AIM OF THE TASK:
Please transcribe exactly, and only, the lines of the data below between the line holding "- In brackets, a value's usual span" and the line holding "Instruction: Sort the", inclusive.

■ ■ ■ ■ ■ ■ ■

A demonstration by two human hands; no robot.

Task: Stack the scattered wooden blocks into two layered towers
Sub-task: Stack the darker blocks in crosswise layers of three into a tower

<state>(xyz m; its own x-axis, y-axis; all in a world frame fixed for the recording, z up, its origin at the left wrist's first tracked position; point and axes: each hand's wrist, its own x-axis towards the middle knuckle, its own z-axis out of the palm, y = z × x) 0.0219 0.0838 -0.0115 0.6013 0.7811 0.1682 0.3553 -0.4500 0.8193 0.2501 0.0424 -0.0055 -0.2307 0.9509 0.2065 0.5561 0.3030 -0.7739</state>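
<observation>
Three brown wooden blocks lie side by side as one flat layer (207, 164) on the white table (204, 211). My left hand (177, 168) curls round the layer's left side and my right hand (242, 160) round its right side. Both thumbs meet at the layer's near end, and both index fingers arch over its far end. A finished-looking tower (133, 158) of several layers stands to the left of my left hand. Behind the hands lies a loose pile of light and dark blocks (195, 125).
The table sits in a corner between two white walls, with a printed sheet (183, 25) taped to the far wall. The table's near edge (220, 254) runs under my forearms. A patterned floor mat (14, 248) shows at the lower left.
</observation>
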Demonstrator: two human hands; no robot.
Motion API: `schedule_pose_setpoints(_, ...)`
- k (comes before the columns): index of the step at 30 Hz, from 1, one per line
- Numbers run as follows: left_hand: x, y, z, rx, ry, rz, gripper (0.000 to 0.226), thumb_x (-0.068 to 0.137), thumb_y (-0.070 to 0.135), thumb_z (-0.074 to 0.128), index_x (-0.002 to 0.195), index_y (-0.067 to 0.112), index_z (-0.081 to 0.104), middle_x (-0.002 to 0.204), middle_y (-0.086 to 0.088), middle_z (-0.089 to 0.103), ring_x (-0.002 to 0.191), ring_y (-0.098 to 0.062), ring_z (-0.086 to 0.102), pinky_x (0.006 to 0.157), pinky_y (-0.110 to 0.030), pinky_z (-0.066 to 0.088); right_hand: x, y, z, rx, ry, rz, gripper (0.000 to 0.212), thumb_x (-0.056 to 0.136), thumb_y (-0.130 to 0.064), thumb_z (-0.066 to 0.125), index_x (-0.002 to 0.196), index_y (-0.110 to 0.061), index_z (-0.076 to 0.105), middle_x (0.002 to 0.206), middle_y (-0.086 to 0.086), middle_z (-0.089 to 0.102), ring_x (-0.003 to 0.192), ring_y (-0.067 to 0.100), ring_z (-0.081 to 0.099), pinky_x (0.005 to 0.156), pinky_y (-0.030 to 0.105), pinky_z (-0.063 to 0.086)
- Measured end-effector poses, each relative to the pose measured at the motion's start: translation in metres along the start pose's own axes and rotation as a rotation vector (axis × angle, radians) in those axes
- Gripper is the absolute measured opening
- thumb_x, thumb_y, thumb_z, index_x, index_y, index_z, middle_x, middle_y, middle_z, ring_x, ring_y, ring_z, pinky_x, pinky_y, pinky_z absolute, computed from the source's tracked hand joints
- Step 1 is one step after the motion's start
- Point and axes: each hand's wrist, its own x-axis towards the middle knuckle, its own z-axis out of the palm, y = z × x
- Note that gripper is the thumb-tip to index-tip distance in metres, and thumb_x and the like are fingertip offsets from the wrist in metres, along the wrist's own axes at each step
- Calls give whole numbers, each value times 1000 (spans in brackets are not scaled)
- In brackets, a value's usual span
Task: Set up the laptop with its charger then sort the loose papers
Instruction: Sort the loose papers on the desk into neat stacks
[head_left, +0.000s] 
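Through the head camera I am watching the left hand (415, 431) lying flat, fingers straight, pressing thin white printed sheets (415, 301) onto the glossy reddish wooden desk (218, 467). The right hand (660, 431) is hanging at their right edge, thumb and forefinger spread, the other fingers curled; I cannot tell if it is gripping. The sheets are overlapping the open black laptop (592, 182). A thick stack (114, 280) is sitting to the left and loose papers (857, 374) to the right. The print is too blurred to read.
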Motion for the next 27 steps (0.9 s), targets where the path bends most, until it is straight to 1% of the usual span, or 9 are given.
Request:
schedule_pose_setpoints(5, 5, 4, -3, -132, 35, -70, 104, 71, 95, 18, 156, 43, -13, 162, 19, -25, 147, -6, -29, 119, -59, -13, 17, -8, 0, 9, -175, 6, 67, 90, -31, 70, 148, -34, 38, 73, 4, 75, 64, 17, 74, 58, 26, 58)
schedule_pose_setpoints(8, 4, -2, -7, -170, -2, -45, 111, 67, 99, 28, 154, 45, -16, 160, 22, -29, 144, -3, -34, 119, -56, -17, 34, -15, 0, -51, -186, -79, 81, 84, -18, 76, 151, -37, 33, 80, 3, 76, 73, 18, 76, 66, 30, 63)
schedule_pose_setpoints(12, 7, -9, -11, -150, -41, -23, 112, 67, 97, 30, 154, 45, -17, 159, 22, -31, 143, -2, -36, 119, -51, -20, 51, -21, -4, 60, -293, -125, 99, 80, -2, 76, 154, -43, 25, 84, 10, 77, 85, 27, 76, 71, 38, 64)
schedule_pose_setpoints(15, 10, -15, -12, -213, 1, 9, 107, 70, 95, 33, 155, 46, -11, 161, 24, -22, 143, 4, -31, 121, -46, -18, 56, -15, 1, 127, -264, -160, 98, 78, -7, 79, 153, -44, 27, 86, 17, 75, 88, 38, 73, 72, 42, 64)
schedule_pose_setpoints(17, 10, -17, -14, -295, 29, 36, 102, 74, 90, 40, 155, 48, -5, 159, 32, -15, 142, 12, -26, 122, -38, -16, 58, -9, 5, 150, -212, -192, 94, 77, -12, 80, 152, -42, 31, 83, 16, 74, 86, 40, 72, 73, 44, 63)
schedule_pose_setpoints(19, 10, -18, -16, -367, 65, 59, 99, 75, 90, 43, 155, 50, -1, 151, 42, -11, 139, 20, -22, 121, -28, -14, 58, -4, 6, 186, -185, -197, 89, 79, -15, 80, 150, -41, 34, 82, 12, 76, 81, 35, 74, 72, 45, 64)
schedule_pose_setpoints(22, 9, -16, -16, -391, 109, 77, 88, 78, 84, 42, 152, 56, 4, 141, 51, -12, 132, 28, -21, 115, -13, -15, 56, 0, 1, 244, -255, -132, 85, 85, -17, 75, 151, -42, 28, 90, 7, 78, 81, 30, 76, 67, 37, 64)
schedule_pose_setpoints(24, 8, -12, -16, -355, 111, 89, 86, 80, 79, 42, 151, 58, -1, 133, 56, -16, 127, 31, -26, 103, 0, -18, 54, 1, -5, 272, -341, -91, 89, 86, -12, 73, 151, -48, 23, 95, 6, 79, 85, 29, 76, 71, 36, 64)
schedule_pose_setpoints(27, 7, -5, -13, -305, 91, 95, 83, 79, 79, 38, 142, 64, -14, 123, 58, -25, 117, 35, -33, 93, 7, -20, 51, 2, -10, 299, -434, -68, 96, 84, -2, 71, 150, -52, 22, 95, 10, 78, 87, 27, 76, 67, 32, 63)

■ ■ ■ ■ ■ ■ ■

RESPONSE:
- In brackets, a value's usual span
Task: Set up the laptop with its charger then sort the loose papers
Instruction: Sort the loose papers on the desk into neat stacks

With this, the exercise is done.